If that is the case, why cannot the Government tell us the circumstances in which no recourse to public funds will apply? Their response has been, in effect: “Someone will draw up guidelines later on, but we do not know at the moment what they will say or the circumstances in which there would be no recourse to public funds.” In that situation, it just is not credible to say that something where the Government do not know how it will be applied would act as a disincentive on dangerous journeys.
Yes, my noble friend is absolutely right. It is not unusual for guidelines to be drawn up after legislation has been brought in.
It is true that it is not unusual for guidelines to be drawn up subsequently but, presumably, in including the provision in the Bill, the Government had at least some idea of the circumstances in which it would be applied. The answer I am getting now is that they cannot tell us any circumstances in which it will definitely apply.
It might be helpful to the noble Lord if I outlined situations in which it might be applied, as opposed to putting them in the Bill. I am very happy to go away and look at that and write to him with some examples of where it might be applied—I get his point on that.
I thank all noble Lords who have spoken. There have been some very powerful arguments for the amendment. I am particularly grateful to the noble Baroness, Lady Stroud: she put it better than anyone else could, drawing on her knowledge of these issues. I thank the Minister but I must say that I am disappointed. The whole point of the amendment was to try to get a bit of clarity—my noble friend Lord Rosser has been trying, without success—but, to be honest, I am none the wiser now than I was at the beginning as to who will and will not be subject to the “no recourse to public funds” rule.
The noble Baroness, Lady Stroud, made the point that discretion involves subjective judgment. I have been involved in social security for a long time. There was a reason why we reduced the element of discretion in it: because subjective judgment may be used in ways that we do not feel very happy with. It can be negative as well as positive. All that we know about the culture of disbelief in the Home Office, the refugee system and so on does not fill me with great hope.

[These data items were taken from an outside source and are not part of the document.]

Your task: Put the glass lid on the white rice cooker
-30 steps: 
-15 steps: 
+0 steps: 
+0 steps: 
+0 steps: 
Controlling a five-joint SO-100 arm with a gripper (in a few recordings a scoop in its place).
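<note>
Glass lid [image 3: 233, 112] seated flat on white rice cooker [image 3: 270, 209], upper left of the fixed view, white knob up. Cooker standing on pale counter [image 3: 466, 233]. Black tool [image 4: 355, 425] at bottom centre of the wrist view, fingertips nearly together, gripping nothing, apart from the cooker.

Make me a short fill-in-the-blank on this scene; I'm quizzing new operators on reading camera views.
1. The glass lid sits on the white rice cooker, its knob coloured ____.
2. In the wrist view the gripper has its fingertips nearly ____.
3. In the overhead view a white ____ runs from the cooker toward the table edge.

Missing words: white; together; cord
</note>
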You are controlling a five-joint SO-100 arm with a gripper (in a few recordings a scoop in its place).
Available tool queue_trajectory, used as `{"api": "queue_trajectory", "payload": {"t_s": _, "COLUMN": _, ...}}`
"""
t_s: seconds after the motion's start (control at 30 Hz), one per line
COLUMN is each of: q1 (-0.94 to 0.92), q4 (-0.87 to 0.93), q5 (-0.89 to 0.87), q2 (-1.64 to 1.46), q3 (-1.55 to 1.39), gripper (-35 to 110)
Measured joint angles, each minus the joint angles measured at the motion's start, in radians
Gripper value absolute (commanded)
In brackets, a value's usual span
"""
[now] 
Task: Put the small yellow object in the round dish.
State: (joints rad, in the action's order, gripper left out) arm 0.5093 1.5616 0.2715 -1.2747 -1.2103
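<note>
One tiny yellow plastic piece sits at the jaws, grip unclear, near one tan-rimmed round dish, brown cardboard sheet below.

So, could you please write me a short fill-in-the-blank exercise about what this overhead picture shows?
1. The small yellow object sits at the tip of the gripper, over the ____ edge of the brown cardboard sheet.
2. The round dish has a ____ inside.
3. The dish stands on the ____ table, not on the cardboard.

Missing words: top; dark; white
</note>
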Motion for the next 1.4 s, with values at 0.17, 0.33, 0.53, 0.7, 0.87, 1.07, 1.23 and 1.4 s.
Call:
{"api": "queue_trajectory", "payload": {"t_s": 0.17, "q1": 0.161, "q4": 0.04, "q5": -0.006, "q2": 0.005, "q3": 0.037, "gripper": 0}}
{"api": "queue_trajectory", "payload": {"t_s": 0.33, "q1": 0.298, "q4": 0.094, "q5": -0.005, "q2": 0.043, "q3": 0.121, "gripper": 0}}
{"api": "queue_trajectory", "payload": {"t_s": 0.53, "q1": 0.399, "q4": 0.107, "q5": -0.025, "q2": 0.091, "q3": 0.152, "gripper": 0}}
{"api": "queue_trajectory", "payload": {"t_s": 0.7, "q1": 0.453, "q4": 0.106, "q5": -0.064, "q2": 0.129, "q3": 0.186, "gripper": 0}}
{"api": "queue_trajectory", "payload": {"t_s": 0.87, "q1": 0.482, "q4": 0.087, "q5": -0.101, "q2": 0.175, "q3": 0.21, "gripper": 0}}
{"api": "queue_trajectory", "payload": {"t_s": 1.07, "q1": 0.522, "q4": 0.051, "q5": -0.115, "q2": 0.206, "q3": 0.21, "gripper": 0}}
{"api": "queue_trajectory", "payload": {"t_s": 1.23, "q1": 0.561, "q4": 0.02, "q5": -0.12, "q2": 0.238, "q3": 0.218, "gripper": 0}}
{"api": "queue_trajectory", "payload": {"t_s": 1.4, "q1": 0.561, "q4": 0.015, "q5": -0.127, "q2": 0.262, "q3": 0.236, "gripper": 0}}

I am glad that the Minister said that she will write to my noble friend; I hope that she will copy it to everyone who has taken part in this debate. I hope that she will look at Hansard and the questions I asked to see whether she can answer some of them. If she cannot, it suggests that, as my noble friend said, this has been put in the Bill without a clue as to what it will actually be used for—and that is not good.
I am sorry to intervene, but will the Minister include in the letter to noble Lords how this measure, which will be broad and flexible—I think that is what she said—and at the discretion of the Home Office, will amount to a deterrent?
That is a very good question, but it has taken away my train of thought. What I wanted to say was that this really is not good lawmaking. The noble Baroness, Lady Ludford, quoted the Migration Advisory Committee, which I was planning to quote as well in relation to the right to work, and pointed out that it is not good policy-making not to provide evidence. The Minister said she disagreed, but I hope she did not disagree with the fact that one should provide evidence for policy, which is what I challenged the noble Lord, Lord Hunt, about. I would be very interested to see this evidence the French are using. I do not think it exists.
Anyway, it is late. I am disappointed, because I am none the wiser as to how this potentially very dangerous power, which could cause immense hardship if we are not careful, is going to be used. But I hope that the Minister’s letter will show some clarity about how the Government are thinking about how they plan to use this power. With that, I beg leave to withdraw the amendment.